19 oct. 2011

RIEN NE SE PASSE JAMAIS COMME PRÉVU

Quelques histoires parmi d’autres…
Extrait de mon livre « Les mers de l’incertitude »
8 novembre 1902, à Paris.
Paul Delorme et Georges Claude, avec vingt-deux autres actionnaires créent, la Société Air Liquide pour l’Etude et l’Exploitation des Procédés Georges Claude. L’histoire d’Air Liquide commence.

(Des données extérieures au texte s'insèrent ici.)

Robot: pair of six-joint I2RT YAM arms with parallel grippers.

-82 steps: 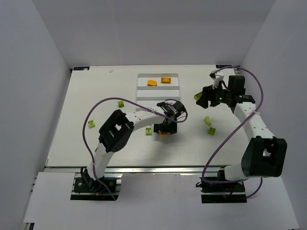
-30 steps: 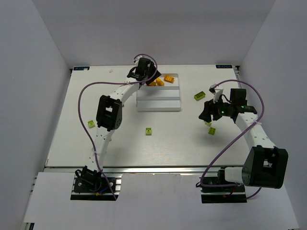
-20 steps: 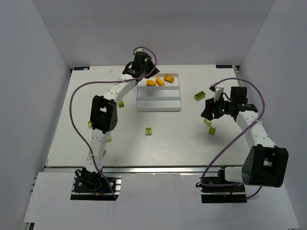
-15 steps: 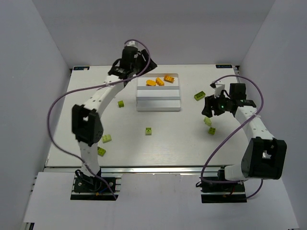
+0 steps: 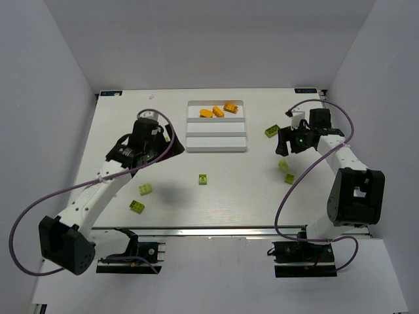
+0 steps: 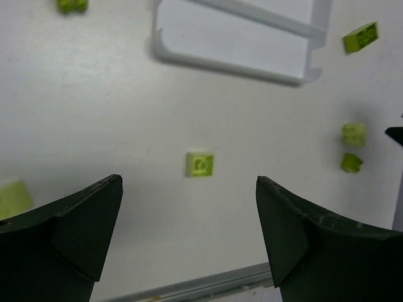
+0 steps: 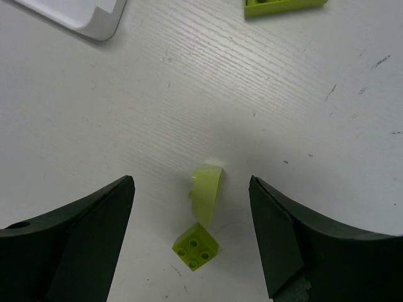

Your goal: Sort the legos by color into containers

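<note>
The white tray (image 5: pixel 217 150) holds three orange legos (image 5: pixel 218 111) in its far container; the other two containers look empty. Lime legos lie scattered: one mid-table (image 5: pixel 203 178), two at the near left (image 5: pixel 145 189), one at the right (image 5: pixel 272 131). My left gripper (image 5: pixel 157 139) hovers open left of the tray, high above the mid-table lime lego (image 6: pixel 201 163), holding nothing (image 6: pixel 187 181). My right gripper (image 5: pixel 283 145) is open (image 7: pixel 191 180) low over a curved lime lego (image 7: pixel 208 189) and a square one (image 7: pixel 196 246), touching neither.
The tray's near corner (image 7: pixel 94 16) shows at the upper left of the right wrist view, and a larger lime brick (image 7: pixel 283 5) at its top edge. The table's front metal rail (image 6: pixel 208 283) lies below the left gripper. White walls enclose the table.
My left arm swung back from the tray's far container to the left of the tray and its jaws opened wide; a third orange lego now lies there. My right jaws opened wider.
</note>
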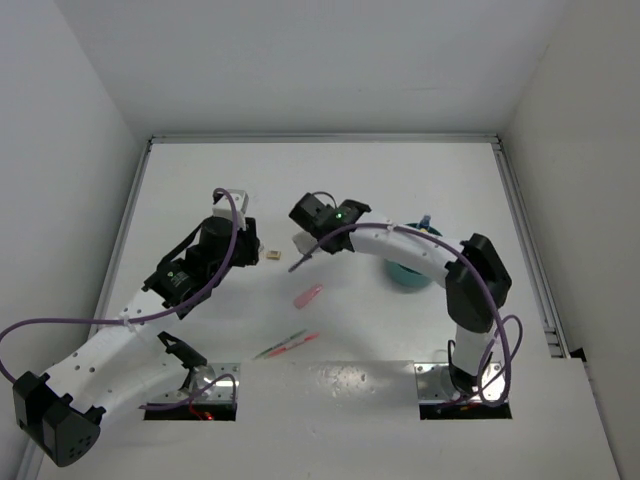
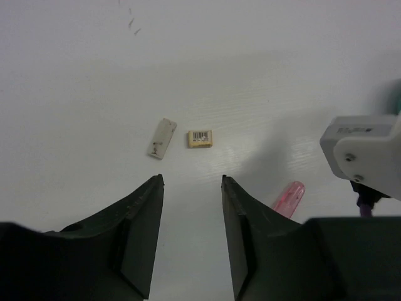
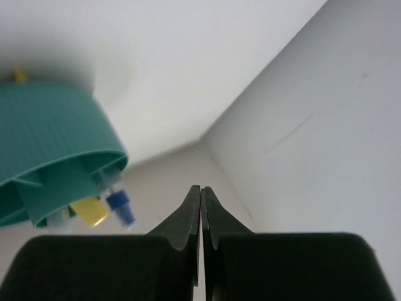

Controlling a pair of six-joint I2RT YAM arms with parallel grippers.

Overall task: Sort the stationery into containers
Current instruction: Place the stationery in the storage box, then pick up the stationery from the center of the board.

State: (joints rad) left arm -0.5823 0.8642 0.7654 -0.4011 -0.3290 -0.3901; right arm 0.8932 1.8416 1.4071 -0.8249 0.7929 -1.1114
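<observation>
Step in hand looks like the two small blocks: left gripper point(image 2: 191, 182) hangs open and empty, just near of the beige block point(image 2: 200, 138) and the paler block point(image 2: 161, 138) to its left. Next move probably calls for straddling one, closing, then carrying it right to the teal cup point(image 3: 56, 150). Right gripper point(image 3: 200, 188) is closed on nothing. Only the right wrist shows the cup's contents (blue-capped tube point(image 3: 119, 207), yellow marker point(image 3: 88, 212)). Only the top view shows the thin pens point(image 1: 285, 345), near of the pink marker point(image 1: 308, 294)

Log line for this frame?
left gripper open, facing two small beige blocks | right gripper shut, nothing held | round teal plastic cup partly filled | short pink marker, thin pens on table
</observation>
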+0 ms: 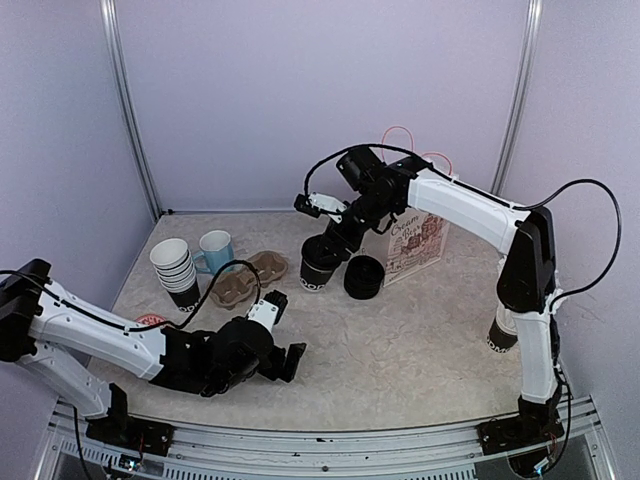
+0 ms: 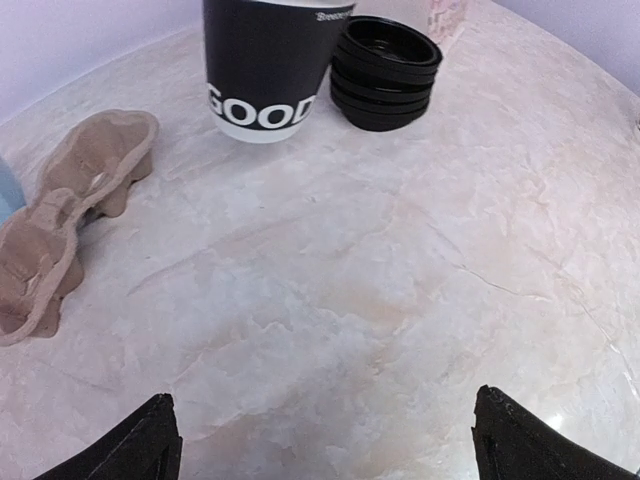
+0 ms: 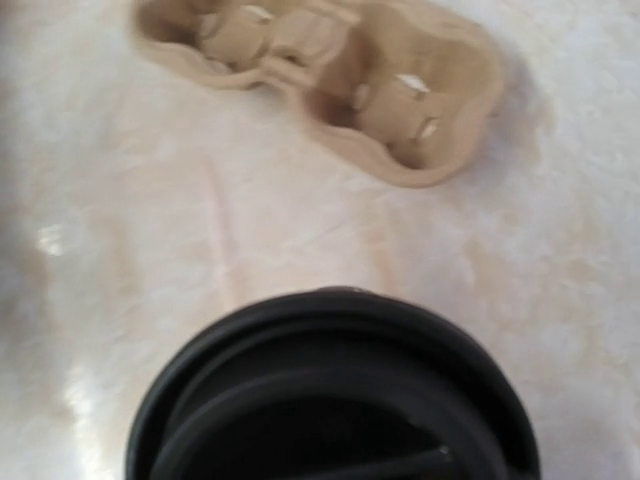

Voilà ce que, quelques années plus tard, en dit Georges Claude : « La vérité, c’est que j’avais une idée, une idée pas fameuse, mais qui a eu quand même d’utiles conséquences, comme il arrive parfois aux plus mauvaises idées. Je voyais mon invention de l’acétylène dissous, à peine éclose, péricliter pour différentes raisons, dont l’une était le prix alors élevé du carbure de calcium. J’eus alors la pensée qu’on pourrait peut-être réduire ce prix en substituant à l’électricité, pour la production des hautes températures nécessaires à la fabrication de ce produit, la simple combustion du charbon par l’oxygène si l’oxygène lui-même pouvait être produit à bas prix.
Bien que cette conception soit restée stérile jusqu’ici et qu’on fabrique toujours le carbure par l’électricité, c’est donc cette conception tout de même – et on aura raison d’appeler cela de la chance – qui m’a amené à l’oxygène pour sauver l’acétylène dissous, avec cette chance supplémentaire et inouïe que c’est quand même cet oxygène qui l’a sauvé en lui donnant le débouché, que je ne pouvais prévoir, du soudage et du coupage. Et ainsi l’acétylène dissous est devenu le gros client de L’Air Liquide, dont il a, à son tour, assuré le succès.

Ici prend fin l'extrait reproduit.